→ YOUR ASSIGNMENT
Using the listing below, report how many lines hold the word "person", and nothing else.

→ RECORD EXTRACTS
★ ★ ★ ★

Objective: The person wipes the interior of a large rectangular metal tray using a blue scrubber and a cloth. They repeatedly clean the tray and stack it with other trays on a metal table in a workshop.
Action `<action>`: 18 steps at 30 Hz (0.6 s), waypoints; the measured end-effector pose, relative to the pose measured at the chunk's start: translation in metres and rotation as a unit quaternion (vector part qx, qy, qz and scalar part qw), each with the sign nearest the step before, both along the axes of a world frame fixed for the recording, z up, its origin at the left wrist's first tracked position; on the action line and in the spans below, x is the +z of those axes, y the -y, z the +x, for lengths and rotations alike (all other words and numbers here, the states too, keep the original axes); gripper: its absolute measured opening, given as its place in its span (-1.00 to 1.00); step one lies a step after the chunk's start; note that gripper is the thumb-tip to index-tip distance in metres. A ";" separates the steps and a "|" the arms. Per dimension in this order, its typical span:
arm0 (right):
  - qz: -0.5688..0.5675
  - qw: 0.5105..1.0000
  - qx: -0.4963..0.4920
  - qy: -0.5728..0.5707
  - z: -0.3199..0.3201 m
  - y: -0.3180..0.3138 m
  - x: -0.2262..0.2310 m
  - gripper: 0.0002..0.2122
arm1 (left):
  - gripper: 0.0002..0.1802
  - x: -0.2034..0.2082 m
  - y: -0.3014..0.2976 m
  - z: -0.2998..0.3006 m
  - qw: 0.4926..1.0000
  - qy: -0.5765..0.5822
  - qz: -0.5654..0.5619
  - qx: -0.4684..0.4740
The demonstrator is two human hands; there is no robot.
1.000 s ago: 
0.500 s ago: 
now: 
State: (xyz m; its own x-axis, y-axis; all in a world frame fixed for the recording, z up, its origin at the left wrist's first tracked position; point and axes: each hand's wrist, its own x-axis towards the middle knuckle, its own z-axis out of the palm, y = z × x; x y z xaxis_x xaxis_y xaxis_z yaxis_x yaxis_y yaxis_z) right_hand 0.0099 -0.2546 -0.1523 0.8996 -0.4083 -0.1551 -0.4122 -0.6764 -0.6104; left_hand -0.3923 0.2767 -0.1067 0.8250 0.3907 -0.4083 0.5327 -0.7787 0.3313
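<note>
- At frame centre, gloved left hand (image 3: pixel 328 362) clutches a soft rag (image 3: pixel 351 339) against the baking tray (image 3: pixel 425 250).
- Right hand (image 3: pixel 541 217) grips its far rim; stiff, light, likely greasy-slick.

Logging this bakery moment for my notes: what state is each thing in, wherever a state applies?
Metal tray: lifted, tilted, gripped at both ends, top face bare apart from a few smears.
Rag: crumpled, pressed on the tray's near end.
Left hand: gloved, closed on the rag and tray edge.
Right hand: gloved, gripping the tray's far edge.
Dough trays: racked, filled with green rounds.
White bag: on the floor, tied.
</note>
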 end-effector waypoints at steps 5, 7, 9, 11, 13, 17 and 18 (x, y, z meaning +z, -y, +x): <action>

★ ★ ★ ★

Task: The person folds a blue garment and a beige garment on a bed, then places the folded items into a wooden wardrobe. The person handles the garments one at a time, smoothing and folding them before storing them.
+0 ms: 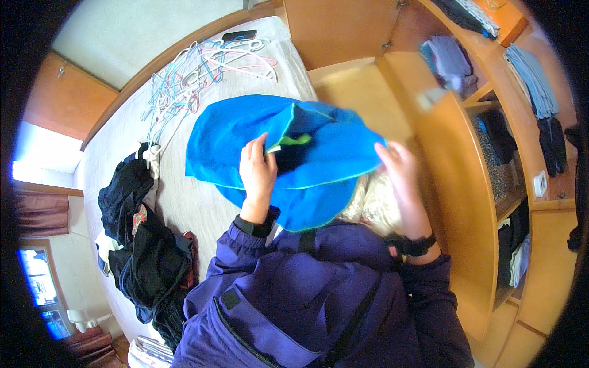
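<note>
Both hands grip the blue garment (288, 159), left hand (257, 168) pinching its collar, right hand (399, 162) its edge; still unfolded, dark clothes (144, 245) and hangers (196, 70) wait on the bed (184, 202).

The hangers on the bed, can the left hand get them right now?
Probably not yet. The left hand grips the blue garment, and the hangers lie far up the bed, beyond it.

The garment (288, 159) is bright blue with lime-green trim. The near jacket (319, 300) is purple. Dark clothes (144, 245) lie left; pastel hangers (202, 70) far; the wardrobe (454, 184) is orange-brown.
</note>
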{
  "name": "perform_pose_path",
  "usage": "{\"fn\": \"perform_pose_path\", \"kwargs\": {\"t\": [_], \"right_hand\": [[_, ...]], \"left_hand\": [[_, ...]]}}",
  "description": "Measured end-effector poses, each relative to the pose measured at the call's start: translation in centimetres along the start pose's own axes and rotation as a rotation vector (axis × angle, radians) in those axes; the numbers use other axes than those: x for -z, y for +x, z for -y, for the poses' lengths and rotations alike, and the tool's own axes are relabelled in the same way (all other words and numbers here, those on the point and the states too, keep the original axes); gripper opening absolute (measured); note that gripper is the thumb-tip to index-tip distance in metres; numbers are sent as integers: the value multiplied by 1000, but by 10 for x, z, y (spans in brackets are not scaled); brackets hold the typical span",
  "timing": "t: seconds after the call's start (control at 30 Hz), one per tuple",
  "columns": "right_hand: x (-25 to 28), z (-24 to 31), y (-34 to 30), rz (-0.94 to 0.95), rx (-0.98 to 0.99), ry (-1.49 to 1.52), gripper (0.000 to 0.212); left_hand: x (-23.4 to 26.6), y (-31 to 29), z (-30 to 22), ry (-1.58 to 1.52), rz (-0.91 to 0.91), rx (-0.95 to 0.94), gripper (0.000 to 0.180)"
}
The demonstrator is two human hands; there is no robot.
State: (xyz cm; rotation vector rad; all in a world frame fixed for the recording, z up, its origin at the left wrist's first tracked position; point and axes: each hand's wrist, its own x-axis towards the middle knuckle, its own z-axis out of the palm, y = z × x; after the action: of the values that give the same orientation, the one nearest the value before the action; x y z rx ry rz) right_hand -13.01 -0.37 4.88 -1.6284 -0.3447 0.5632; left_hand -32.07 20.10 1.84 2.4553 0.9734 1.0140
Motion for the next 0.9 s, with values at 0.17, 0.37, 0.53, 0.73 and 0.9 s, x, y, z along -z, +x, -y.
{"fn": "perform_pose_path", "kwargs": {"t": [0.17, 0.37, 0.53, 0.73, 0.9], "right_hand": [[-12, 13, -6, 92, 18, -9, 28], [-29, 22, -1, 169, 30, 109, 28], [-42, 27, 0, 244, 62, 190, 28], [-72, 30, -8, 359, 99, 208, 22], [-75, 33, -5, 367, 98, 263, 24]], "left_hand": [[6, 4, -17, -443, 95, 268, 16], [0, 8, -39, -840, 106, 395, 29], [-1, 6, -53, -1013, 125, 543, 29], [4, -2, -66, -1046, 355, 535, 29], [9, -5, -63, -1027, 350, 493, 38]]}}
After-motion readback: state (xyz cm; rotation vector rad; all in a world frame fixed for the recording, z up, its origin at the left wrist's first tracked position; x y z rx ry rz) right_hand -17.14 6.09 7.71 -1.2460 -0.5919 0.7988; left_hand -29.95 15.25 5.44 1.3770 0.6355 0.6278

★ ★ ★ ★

→ RESPONSE TO THIS TASK
2